What to do: Produce a word-for-word copy of the listing below without its pictures.

[Information provided — start]

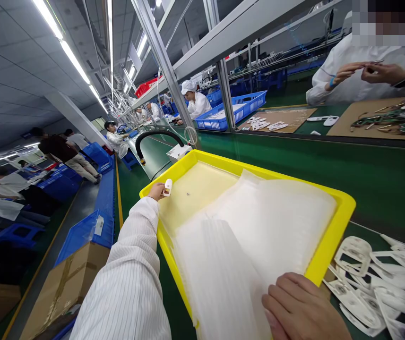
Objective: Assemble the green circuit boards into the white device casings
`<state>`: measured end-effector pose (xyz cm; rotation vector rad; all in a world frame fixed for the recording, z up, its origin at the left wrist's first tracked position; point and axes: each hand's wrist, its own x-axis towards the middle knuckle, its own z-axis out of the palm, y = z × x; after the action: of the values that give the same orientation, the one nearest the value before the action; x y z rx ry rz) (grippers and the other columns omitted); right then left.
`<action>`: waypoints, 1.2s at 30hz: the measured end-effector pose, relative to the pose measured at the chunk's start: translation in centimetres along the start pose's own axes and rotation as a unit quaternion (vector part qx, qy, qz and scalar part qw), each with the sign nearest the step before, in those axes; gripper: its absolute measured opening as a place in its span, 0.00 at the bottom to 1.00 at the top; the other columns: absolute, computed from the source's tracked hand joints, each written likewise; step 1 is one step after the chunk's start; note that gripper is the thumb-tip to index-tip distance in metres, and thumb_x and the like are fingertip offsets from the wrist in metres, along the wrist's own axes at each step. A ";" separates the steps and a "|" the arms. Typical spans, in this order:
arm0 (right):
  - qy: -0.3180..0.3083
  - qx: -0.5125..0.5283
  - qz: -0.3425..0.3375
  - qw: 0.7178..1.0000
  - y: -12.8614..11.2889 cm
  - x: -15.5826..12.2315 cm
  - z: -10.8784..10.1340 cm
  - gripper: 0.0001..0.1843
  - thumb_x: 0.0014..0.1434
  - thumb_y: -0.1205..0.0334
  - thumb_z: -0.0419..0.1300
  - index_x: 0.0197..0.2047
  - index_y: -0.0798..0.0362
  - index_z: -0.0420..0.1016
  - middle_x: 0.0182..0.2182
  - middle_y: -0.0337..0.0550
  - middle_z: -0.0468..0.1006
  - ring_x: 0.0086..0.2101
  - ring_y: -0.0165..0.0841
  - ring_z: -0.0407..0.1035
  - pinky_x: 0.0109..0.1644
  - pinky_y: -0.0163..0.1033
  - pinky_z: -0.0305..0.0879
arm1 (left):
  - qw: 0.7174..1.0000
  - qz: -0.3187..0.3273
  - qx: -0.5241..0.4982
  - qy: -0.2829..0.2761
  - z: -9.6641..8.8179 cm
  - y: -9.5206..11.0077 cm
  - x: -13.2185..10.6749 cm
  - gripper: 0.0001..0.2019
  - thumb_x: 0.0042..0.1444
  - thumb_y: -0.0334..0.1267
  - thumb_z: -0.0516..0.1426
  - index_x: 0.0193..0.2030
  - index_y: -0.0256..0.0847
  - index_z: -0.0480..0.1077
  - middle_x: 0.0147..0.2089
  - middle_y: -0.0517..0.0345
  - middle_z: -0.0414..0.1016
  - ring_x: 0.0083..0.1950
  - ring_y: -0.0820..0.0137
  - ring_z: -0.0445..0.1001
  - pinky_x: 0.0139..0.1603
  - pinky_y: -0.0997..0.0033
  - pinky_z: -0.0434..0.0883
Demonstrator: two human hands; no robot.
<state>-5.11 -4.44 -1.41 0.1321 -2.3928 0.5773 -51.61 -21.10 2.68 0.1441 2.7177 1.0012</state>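
A yellow tray (333, 231) lies on the green belt in front of me, lined with white foam sheets (259, 236). My left hand (158, 191) reaches to the tray's far left corner and pinches a small white plastic part (168, 187) just over the rim. A tiny dark speck (187, 193) lies on the bare tray floor near it. My right hand (299, 307) rests at the near edge with its fingers curled down on the foam sheets.
White flat plastic parts (375, 278) are piled right of the tray. Across the belt a person in white handles something small above a cardboard sheet (368, 118) with circuit boards. A blue crate (237, 111), a black hose (154, 137), cardboard boxes (67, 283) and more workers stand left.
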 end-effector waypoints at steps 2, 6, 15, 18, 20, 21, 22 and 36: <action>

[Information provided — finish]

Task output:
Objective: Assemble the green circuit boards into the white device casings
`<state>`: measured end-effector pose (xyz cm; rotation vector rad; all in a world frame fixed for the recording, z up, its origin at the left wrist's first tracked position; point and axes: each hand's wrist, its own x-axis towards the middle knuckle, its own z-axis out of the palm, y = z × x; after the action: of the values that give the same orientation, the one nearest the value before the action; x y z rx ry rz) (grippers and the other columns omitted); right then left.
`<action>`: waypoints, 1.2s at 30hz: the measured end-effector pose, relative to the pose measured at the chunk's start: translation in centimetres along the start pose's own axes and rotation as a unit quaternion (vector part qx, qy, qz and scalar part qw), each with the sign nearest the step before, in those axes; gripper: its absolute measured opening as a place in its span, 0.00 at the bottom to 1.00 at the top; the other columns: absolute, computed from the source's tracked hand joints, each written likewise; step 1 is one step after the chunk's start; note that gripper is the thumb-tip to index-tip distance in metres, and thumb_x and the like are fingertip offsets from the wrist in metres, along the wrist's own axes at each step. A ";" separates the steps and a "|" the arms. Typical spans, in this order:
arm0 (right):
  - qy: -0.3180..0.3083
  - qx: -0.5125..0.5283
  - qz: -0.3425..0.3375
  - qw: 0.7178..1.0000
  - y: -12.8614..11.2889 cm
  - x: -15.5826..12.2315 cm
  - z: -10.8784..10.1340 cm
  - gripper: 0.0001..0.1843
  - thumb_x: 0.0014..0.1434
  - thumb_y: -0.1205..0.0334
  - thumb_z: -0.0419..0.1300
  - index_x: 0.0197..0.2047
  - index_y: -0.0798..0.0362
  - index_z: -0.0420..0.1016
  - middle_x: 0.0182..0.2182
  - middle_y: -0.0337..0.0550
  - middle_z: -0.0468..0.1006
  - ring_x: 0.0086..0.2101
  - ring_y: -0.0165..0.0841
  - ring_z: -0.0407..0.1035
  - pinky_x: 0.0109..0.1644
  - pinky_y: -0.0163..0.1033
  - pinky_z: -0.0305..0.0879
arm1 (left):
  - qw: 0.7174..1.0000
  - qz: -0.3187..0.3273
  - qx: -0.5241..0.4982
  - qy: -0.2829..0.2761
  - z: -9.6641..8.8179 cm
  - y: -9.5206..11.0077 cm
  - x: -13.2185..10.6749 cm
  - gripper: 0.0001..0.2019
  - thumb_x: 0.0042..0.1444
  - thumb_y: -0.0334..0.1267
  - thumb_z: -0.0516..0.1426
  - index_x: 0.0193..0.2030
  - index_y: -0.0256..0.0847
  - index_z: -0.0480..0.1077
  - middle_x: 0.0147..0.2089
  - middle_y: -0.0517..0.0345
  - middle_z: -0.0414..0.1016
  - ring_x: 0.0083..0.1950
  - ring_y: -0.0820..0.0137
  - ring_z: -0.0445..0.1001
  - pinky_x: 0.0139..0.1603
  - pinky_y: -0.0997..0.0033
  - pinky_z: -0.0434..0.0883
Demonstrator: two human hands; no robot.
<state>-5.11 -4.44 -1.41 0.1321 -2.3928 0.5773 -51.61 -21.10 2.68 0.1441 2.7177 1.0012</state>
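A yellow tray (333, 231) lies on the green belt in front of me, lined with white foam sheets (259, 236). My left hand (158, 191) reaches to the tray's far left corner and pinches a small white plastic part (168, 187) just over the rim. A tiny dark speck (187, 193) lies on the bare tray floor near it. My right hand (299, 307) rests at the near edge with its fingers curled down on the foam sheets.
White flat plastic parts (375, 278) are piled right of the tray. Across the belt a person in white handles something small above a cardboard sheet (368, 118) with circuit boards. A blue crate (237, 111), a black hose (154, 137), cardboard boxes (67, 283) and more workers stand left.
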 end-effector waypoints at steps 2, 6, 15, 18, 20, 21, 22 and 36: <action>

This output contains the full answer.